We have returned now to the year 500, a midpoint in a rare and privileged moment of history, when two strong, successful rulers, neither of them a saint but neither more vicious than most, ruled in succession for a combined fifty years between them. The long fourth century that lasted from the accession of Diocletian in 284 to the murder of Stilicho in 408 represented a better time, but that epoch followed a short third century (from the death of Alexander Severus in 235 to Diocletian’s accession) that had been every bit as abysmal as the fifth century. After Theoderic’s death in 526 and the murder of his daughter in 535, Italy as a whole would know no comparable unity, prosperity, and freedom from warfare until the 1950s. We concentrate, inevitably, on Theoderic’s years, but Odoacer deserves praise as well, and our remembrance as one of the noblest Romans.

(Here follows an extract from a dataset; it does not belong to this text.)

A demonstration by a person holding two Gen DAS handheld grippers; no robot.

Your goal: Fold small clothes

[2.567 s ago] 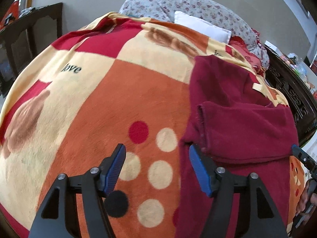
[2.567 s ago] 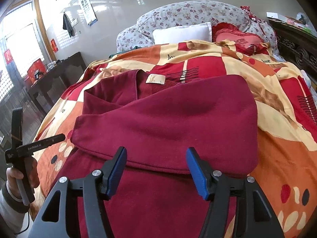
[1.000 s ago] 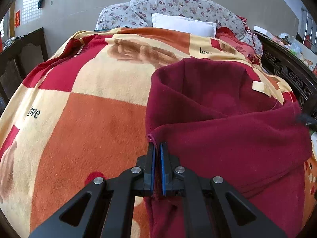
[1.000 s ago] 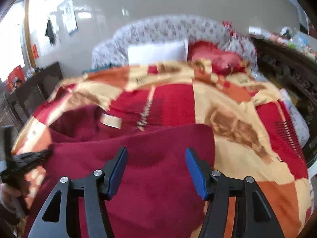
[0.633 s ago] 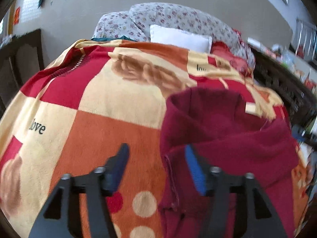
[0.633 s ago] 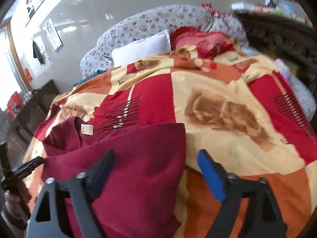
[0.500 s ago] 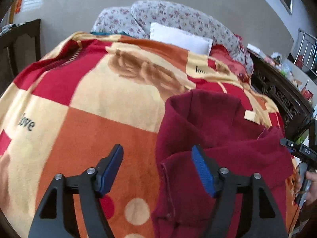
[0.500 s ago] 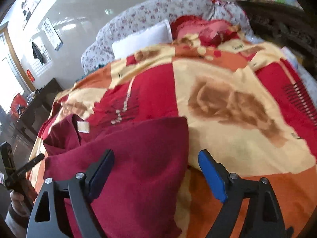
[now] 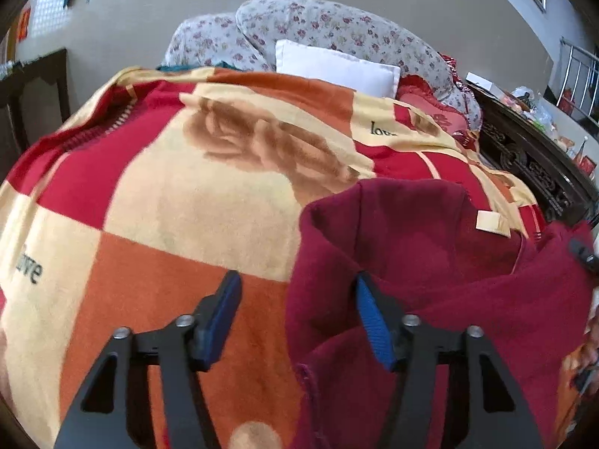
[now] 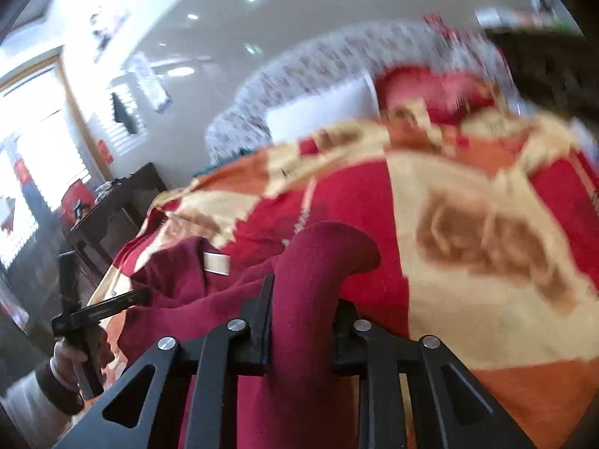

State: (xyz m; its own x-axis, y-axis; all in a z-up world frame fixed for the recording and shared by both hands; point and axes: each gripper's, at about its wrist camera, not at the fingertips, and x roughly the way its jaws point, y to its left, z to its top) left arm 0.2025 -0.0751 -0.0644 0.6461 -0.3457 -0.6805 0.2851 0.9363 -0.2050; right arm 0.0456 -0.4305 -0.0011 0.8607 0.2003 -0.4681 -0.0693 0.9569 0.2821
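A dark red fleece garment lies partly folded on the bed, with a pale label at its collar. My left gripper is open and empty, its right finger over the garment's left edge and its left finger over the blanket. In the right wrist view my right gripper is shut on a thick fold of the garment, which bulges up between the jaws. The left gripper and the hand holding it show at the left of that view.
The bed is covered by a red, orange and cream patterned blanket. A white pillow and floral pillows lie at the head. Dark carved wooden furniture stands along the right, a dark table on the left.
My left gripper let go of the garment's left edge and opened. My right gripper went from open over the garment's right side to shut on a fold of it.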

What differentiated Theoderic from Odoacer—other than good luck and a long life—was his identification with the people on whose military loyalty he depended. The creation of Ostrogothic identity—or, if he did not create it, the exploitation and orchestration—is Theoderic’s most audacious and impressive achievement. We will see Clovis, his contemporary, follow a similar path, creating the Franks at about the same time, when it was impossible to predict which of these new groups would have the longer future. Odoacer was too Roman and too naive to take the precaution of cooking up an identity for his followers; that loyalty to old ways undermined him in the end.

In shaping the clay from which Ostrogoths emerged, Theoderic was at a disadvantage, as well, for he needed the collaboration of the native population to reinforce, or reinvent, an older artificial notion of a unified native people—the so-called Romans. In ruling those two peoples, Theoderic was the author of an extraordinarily successful constitutional novelty. Seeing his world hidden behind the scrims of performance and masquerade that he created has challenged the best historians, and none has escaped unenthralled. We must now step into his theater ourselves.